**TASK GOAL**
Each record should be reproduced exactly.

------------------------------------------------

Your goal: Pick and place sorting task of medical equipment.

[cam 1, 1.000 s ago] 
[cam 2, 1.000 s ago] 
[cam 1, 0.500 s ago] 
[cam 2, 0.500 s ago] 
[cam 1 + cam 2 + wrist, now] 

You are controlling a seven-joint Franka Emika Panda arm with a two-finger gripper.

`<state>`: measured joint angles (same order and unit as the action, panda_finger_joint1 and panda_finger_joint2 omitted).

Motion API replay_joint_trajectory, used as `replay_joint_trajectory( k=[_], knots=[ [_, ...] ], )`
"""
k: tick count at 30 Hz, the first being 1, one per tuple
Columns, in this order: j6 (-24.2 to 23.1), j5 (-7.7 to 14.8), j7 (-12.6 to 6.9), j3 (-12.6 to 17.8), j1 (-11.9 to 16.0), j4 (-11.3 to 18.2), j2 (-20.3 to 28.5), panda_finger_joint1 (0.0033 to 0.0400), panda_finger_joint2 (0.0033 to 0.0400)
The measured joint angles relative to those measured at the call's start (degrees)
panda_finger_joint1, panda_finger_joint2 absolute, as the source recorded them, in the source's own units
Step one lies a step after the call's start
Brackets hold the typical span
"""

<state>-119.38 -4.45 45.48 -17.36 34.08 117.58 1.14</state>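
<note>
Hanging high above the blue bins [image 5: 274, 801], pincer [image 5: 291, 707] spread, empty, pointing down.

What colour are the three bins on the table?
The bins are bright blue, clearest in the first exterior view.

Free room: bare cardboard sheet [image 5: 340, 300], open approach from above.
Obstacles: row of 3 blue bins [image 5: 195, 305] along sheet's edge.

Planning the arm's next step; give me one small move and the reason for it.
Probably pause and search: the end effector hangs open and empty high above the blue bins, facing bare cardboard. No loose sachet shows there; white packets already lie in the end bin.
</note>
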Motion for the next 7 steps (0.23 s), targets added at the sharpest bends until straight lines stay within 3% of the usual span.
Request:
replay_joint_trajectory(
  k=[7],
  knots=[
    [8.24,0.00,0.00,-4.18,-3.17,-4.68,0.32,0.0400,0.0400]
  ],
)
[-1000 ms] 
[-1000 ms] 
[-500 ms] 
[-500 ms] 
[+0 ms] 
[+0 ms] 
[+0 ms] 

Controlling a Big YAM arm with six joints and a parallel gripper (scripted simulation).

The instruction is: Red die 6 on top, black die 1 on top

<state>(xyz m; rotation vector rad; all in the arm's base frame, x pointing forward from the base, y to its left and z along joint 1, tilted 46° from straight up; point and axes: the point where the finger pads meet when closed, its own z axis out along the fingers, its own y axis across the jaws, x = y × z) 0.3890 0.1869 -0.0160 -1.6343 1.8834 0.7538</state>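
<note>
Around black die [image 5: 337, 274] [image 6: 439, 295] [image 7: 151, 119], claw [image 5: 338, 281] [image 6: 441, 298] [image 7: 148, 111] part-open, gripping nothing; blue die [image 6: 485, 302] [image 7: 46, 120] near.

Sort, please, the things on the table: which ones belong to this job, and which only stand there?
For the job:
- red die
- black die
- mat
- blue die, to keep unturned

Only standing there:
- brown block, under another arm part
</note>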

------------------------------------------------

**EXERCISE RESPONSE**
Your goal: Pick and place sorting task of medical equipment.

[cam 1, 1.000 s ago] 
[cam 2, 1.000 s ago] 
[cam 1, 0.500 s ago] 
[cam 2, 0.500 s ago] 
[cam 1 + cam 2 + wrist, now] 

You are controlling a seven-joint Franka Emika Panda arm with a two-finger gripper.

`<state>`: measured joint angles (same order and unit as the action, panda_finger_joint1 and panda_finger_joint2 omitted).

Motion API replay_joint_trajectory, used as `replay_joint_trajectory( k=[_], knots=[ [_, ...] ], )`
"""
k: tick count at 30 Hz, the first being 1, one per tuple
Columns, in this order: j6 (-24.2 to 23.1), j5 (-7.7 to 14.8), j7 (-12.6 to 6.9), j3 (-12.6 to 17.8), j1 (-11.9 to 16.0), j4 (-11.3 to 18.2), j2 (-20.3 to 28.5), panda_finger_joint1 (0.0033 to 0.0400), panda_finger_joint2 (0.0033 to 0.0400)
The measured joint angles relative to those measured at the call's start (degrees)
panda_finger_joint1, panda_finger_joint2 absolute, as the source recorded them, in the source's own units
Step one lies a step after the call's start
Brackets hold the typical span
"""

<state>-119.38 -4.45 45.48 -17.36 34.08 117.58 1.14</state>
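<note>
Hanging high above the blue bins [image 5: 274, 801], pincer [image 5: 291, 707] spread, empty, pointing down.

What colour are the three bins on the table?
The bins are bright blue, clearest in the first exterior view.

Free room: bare cardboard sheet [image 5: 340, 300], open approach from above.
Obstacles: row of 3 blue bins [image 5: 195, 305] along sheet's edge.

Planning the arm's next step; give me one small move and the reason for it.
Probably pause and search: the end effector hangs open and empty high above the blue bins, facing bare cardboard. No loose sachet shows there; white packets already lie in the end bin.
</note>
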Motion for the next 7 steps (0.23 s), targets added at the sharpest bends until straight lines stay within 3% of the usual span.
Request:
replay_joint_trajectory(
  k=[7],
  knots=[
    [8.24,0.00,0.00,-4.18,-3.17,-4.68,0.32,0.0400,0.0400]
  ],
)
[-1000 ms] 
[-1000 ms] 
[-500 ms] 
[-500 ms] 
[+0 ms] 
[+0 ms] 
[+0 ms] 

Controlling a Big YAM arm with six joints and a parallel gripper (scripted simulation).

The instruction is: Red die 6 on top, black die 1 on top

<state>(xyz m; rotation vector rad; all in the arm's base frame, x pointing forward from the base, y to its left and z along joint 1, tilted 46° from straight up; point and axes: the point where the finger pads meet when closed, its own z axis out along the fingers, its own y axis across the jaws, x = y × z) 0.3890 0.1869 -0.0160 -1.6343 1.8834 0.7538</state>
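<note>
Around black die [image 5: 337, 274] [image 6: 439, 295] [image 7: 151, 119], claw [image 5: 338, 281] [image 6: 441, 298] [image 7: 148, 111] part-open, gripping nothing; blue die [image 6: 485, 302] [image 7: 46, 120] near.

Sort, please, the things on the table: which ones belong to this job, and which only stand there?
For the job:
- red die
- black die
- mat
- blue die, to keep unturned

Only standing there:
- brown block, under another arm part
</note>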

No further output is expected here.